• How to complete this task: The whole of the data, every line, should come back exactly the same.

========================================

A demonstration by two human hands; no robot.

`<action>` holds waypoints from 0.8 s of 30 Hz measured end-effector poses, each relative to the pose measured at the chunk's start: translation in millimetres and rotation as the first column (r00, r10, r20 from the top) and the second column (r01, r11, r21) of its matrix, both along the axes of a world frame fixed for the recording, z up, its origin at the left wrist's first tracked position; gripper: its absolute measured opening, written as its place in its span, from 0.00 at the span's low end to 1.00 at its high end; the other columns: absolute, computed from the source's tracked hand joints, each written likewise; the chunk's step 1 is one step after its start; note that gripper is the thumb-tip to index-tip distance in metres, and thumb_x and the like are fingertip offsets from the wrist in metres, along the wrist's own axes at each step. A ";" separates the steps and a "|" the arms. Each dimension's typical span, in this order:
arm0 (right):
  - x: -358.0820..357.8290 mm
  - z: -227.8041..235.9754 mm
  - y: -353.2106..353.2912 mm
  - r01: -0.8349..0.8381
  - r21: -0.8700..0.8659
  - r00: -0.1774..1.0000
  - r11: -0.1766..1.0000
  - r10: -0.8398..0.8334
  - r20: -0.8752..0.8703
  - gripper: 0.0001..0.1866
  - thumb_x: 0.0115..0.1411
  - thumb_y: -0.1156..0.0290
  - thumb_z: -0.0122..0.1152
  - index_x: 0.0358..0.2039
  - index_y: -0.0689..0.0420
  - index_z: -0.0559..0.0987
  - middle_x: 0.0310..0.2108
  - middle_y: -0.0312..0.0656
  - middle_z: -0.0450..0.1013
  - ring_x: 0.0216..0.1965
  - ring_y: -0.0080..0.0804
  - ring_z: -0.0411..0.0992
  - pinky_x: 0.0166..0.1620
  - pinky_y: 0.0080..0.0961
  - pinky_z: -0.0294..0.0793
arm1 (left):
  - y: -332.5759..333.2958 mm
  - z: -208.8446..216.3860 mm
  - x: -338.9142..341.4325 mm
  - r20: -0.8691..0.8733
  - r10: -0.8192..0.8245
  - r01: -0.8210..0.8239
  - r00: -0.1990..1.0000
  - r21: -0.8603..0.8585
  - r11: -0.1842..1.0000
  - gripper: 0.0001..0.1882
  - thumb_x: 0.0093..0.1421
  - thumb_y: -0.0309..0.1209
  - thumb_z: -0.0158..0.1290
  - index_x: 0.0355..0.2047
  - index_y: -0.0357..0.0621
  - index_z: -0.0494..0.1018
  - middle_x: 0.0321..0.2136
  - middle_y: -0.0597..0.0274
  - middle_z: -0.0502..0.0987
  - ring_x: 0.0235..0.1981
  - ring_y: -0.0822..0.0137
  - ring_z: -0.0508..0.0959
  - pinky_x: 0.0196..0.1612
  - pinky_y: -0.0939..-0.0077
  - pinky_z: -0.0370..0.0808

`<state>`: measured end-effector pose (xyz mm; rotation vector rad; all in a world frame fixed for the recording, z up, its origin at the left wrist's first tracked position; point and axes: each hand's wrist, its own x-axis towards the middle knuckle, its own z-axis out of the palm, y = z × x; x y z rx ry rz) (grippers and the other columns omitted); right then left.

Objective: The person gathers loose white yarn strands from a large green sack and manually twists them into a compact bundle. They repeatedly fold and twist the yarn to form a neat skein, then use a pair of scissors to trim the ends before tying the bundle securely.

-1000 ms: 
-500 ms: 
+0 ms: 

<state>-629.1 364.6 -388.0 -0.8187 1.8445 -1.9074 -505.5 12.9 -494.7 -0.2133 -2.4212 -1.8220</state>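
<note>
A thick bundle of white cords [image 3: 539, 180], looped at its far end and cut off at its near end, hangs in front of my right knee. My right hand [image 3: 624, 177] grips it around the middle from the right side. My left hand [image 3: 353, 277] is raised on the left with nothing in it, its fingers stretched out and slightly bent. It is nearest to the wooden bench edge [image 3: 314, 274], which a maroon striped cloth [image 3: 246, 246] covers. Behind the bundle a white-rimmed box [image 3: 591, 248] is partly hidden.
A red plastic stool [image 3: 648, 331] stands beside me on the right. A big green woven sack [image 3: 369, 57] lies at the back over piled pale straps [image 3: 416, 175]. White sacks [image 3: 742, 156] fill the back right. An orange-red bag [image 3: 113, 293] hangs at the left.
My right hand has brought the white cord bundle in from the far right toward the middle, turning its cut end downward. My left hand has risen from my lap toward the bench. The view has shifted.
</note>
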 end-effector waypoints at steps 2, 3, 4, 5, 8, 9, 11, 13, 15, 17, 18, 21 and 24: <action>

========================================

• Completed task:
A demonstration by two human hands; no robot.

`<action>` holds waypoints from 0.8 s of 30 Hz measured end-effector poses, each relative to the pose measured at the chunk's start: translation in millimetres and rotation as the first column (r00, r10, r20 from the top) and the second column (r01, r11, r21) of its matrix, both along the axes of a world frame fixed for the recording, z up, its origin at the left wrist's first tracked position; gripper: its absolute measured opening, written as its place in its span, from 0.00 at the span's low end to 1.00 at its high end; the other columns: absolute, computed from the source's tracked hand joints, each written likewise; the chunk's step 1 is one step after its start; note that gripper is the thumb-tip to index-tip distance in metres, and thumb_x and the like are fingertip offsets from the wrist in metres, along the wrist's own axes at each step. A ";" separates the steps and a "|" the arms. Each dimension's typical span, in this order:
arm0 (right):
  - x: -358.0820..357.8290 mm
  - z: -227.8041..235.9754 mm
  - y: -353.2106..353.2912 mm
  - r01: -0.8349..0.8381
  - r21: -0.8700..0.8659
  - r00: -0.1774..1.0000
  - r11: -0.1766..1.0000
  - r10: -0.8398..0.8334
  - r20: -0.8752..0.8703
  - gripper: 0.0001..0.1866
  - thumb_x: 0.0115..0.1411
  - thumb_y: -0.1156..0.0290
  - thumb_z: -0.0122..0.1152
  - index_x: 0.0358..0.2039
  - index_y: -0.0689..0.0420
  - index_z: -0.0559..0.0987
  - middle_x: 0.0310..0.2108
  - middle_y: -0.0312..0.0656
  - middle_z: -0.0450..0.1013
  - ring_x: 0.0216..0.1965
  - ring_y: -0.0080..0.0804
  - ring_z: -0.0411..0.0992
  - pinky_x: 0.0166..0.1620
  - pinky_y: 0.0080..0.0961
  - pinky_z: -0.0294..0.0793
arm1 (left):
  - y: -332.5759..333.2958 mm
  - z: -208.8446..216.3860 mm
  - x: -338.9142..341.4325 mm
  - r20: -0.8691..0.8733
  - r10: -0.8192..0.8245
  - r01: -0.8210..0.8239
  - r00: -0.1990..1.0000
  - r21: -0.8603..0.8585
  - r11: -0.1842..1.0000
  - gripper: 0.0001..0.1882
  - thumb_x: 0.0093..0.1421
  - thumb_y: -0.0309..0.1209
  - thumb_z: -0.0158..0.1290
  - index_x: 0.0355..0.2047
  - index_y: -0.0357..0.0621
  - index_z: -0.0494..0.1018
  - middle_x: 0.0321..0.2136
  - middle_y: -0.0597..0.0274
  - middle_z: -0.0502..0.0987
  - ring_x: 0.0235..0.1981
  - ring_y: -0.0822..0.0137
  - ring_z: -0.0508..0.0959
  - pinky_x: 0.0196..0.1612
  - pinky_y: -0.0939..-0.0077
  - pinky_z: -0.0370..0.0808

`<state>`: measured end-effector pose (xyz mm; rotation vector rad; all in a world frame fixed for the recording, z up, its origin at the left wrist's first tracked position; point and axes: each hand's wrist, its own x-axis towards the middle knuckle, its own z-axis out of the palm, y = z × x; x y z rx ry rz) (grippers and the other columns omitted); right then left.

Objective: The person gathers loose white yarn strands from a large green sack and manually twists them into a compact bundle. They repeatedly fold and twist the yarn to form a neat skein, then use a pair of scissors to trim the ends before tying the bundle securely.

-1000 ms: 
-500 ms: 
+0 ms: 

<state>-629.1 364.6 -388.0 -0.8187 1.8445 -1.9074 -505.5 12.9 -494.7 -0.2133 -2.4212 -1.8220</state>
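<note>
A thick bundle of white cords [image 3: 539, 180], looped at its far end and cut off at its near end, hangs in front of my right knee. My right hand [image 3: 624, 177] grips it around the middle from the right side. My left hand [image 3: 353, 277] is raised on the left with nothing in it, its fingers stretched out and slightly bent. It is nearest to the wooden bench edge [image 3: 314, 274], which a maroon striped cloth [image 3: 246, 246] covers. Behind the bundle a white-rimmed box [image 3: 591, 248] is partly hidden.
A red plastic stool [image 3: 648, 331] stands beside me on the right. A big green woven sack [image 3: 369, 57] lies at the back over piled pale straps [image 3: 416, 175]. White sacks [image 3: 742, 156] fill the back right. An orange-red bag [image 3: 113, 293] hangs at the left.
My right hand has brought the white cord bundle in from the far right toward the middle, turning its cut end downward. My left hand has risen from my lap toward the bench. The view has shifted.
</note>
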 end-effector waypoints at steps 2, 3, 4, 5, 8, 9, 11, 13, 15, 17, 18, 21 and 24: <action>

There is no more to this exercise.